### Activity
Pull every line holding the word "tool" from the data below and copy it.

### Collected material
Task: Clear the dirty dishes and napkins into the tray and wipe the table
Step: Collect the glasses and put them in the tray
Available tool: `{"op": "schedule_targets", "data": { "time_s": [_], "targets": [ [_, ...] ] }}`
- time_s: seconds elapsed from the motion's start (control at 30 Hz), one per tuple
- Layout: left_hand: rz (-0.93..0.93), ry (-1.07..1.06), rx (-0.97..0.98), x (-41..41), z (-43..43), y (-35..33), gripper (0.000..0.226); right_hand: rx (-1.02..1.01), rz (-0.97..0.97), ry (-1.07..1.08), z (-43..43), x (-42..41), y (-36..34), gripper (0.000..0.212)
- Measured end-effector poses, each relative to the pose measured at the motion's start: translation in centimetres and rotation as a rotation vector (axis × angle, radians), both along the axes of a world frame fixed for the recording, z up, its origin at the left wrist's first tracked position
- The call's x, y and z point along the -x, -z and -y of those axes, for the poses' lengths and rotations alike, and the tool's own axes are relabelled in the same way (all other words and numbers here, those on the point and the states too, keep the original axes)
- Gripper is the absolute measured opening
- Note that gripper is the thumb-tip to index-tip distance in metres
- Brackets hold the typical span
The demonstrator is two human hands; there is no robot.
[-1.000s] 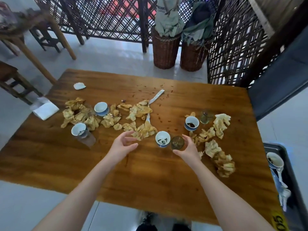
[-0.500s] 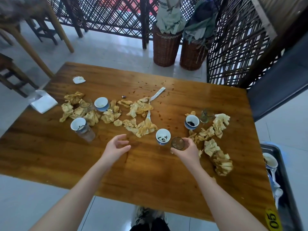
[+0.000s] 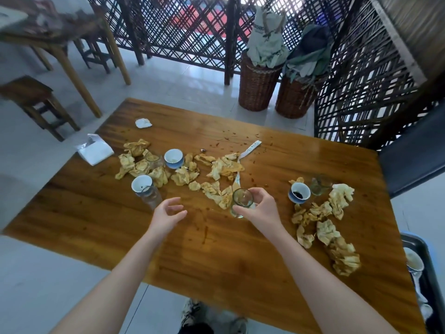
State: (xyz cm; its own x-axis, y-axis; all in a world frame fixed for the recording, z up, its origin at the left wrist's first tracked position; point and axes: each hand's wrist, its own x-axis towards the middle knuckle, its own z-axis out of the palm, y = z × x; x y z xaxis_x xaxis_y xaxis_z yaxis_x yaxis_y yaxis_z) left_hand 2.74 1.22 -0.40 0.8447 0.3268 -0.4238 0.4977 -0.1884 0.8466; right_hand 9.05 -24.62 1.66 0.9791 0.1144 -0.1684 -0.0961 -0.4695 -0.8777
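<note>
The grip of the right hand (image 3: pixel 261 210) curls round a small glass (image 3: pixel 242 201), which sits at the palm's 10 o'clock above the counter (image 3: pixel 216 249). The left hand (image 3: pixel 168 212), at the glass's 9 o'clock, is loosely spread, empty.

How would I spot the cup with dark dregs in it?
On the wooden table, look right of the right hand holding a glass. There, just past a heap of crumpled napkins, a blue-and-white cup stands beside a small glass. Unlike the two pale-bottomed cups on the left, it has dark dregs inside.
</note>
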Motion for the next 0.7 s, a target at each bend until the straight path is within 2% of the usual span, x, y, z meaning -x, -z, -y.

### Worked solution
Available tool: `{"op": "schedule_targets", "data": { "time_s": [_], "targets": [ [_, ...] ] }}`
- The call's x, y and z point along the -x, -z and -y of those axes, for the poses' lengths and rotations alike, and the tool's own axes are relabelled in the same way (all other words and numbers here, those on the point and the states too, keep the original axes)

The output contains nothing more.